- [BRIEF]: From the listing below, output only the lines starting at the line that has "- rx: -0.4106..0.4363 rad" and ending at the line that has "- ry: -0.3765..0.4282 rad", exactly as they appear, ends included.

- [RECORDS SHOWN]:
******************************

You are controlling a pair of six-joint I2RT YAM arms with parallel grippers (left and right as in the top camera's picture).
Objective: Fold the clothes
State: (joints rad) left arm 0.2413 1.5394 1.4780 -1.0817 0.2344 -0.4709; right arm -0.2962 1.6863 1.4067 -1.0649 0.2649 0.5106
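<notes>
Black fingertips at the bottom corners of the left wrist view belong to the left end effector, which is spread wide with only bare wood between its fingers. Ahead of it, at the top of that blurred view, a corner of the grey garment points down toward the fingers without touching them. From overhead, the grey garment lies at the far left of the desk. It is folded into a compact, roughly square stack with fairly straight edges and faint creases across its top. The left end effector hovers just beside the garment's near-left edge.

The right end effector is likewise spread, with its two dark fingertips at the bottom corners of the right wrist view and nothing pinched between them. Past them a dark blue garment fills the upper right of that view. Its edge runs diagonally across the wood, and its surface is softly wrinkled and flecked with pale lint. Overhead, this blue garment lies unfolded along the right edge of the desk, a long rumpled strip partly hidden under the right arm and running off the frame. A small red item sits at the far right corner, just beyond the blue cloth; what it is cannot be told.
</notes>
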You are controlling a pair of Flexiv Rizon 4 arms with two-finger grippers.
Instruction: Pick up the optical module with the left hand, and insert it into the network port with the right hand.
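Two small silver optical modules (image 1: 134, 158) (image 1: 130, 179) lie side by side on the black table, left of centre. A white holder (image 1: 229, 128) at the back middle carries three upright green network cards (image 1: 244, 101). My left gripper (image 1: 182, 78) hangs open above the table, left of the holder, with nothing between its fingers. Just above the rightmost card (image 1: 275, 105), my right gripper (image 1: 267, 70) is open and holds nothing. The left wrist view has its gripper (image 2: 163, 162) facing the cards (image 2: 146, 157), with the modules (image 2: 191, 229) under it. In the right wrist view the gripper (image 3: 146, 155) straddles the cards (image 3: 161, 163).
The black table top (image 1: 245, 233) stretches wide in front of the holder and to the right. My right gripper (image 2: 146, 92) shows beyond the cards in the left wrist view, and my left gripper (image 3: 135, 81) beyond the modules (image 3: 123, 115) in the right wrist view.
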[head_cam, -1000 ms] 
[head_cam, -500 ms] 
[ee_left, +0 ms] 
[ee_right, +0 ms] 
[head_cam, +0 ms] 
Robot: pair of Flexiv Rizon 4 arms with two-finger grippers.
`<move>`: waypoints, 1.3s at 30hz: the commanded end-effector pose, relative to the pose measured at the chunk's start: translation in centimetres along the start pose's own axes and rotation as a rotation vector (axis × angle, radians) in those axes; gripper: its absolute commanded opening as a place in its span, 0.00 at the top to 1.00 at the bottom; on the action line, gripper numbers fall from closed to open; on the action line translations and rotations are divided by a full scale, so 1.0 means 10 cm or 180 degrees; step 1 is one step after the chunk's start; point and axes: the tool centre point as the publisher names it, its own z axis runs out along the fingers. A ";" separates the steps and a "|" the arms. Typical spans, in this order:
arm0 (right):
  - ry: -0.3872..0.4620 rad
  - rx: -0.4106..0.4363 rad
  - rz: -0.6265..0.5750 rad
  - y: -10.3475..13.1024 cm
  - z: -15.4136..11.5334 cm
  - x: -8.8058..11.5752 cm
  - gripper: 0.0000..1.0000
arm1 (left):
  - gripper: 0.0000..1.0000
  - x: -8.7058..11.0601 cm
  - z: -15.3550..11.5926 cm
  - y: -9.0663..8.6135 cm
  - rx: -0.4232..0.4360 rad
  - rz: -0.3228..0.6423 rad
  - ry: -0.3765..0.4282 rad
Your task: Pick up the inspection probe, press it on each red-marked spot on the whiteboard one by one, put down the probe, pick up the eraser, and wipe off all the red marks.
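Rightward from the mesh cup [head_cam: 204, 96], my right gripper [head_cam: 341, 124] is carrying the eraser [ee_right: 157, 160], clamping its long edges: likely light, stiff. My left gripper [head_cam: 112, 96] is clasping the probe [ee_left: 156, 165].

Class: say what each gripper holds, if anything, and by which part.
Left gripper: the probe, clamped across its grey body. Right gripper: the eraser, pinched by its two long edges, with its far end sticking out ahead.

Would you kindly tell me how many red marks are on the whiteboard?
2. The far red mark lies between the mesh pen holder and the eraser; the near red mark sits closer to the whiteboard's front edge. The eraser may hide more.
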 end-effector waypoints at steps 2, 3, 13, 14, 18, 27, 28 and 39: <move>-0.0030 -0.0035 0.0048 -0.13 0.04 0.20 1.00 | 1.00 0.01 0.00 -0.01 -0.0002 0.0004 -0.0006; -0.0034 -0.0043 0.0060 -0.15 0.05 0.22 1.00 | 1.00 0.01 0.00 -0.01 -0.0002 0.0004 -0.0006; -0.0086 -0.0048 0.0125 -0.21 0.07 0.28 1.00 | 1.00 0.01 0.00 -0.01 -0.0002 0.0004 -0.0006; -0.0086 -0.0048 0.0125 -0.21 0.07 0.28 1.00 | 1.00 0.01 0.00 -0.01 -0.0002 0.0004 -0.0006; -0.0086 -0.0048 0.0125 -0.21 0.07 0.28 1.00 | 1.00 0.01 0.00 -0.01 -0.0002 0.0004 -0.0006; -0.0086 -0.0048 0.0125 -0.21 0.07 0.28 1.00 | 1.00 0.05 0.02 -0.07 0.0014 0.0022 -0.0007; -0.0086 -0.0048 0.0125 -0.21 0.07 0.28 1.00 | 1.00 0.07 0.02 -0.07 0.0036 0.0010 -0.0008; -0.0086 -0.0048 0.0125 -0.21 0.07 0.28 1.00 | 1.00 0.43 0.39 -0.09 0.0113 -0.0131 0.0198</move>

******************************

- [ANSWER TO THIS PROBLEM]:
  - rx: -0.4106..0.4363 rad
  - rz: -0.6265..0.5750 rad
  - y: -10.3475..13.1024 cm
  - z: -15.4136..11.5334 cm
  - x: -8.8058..11.5752 cm
  - gripper: 0.0000..1.0000
arm1 (left):
  - gripper: 0.0000..1.0000
  - x: -8.7058..11.0601 cm
  - z: -15.3550..11.5926 cm
  - y: -9.0663..8.6135 cm
  - rx: -0.4232..0.4360 rad
  - rz: -0.3228..0.6423 rad
  - ry: -0.3765..0.4282 rad

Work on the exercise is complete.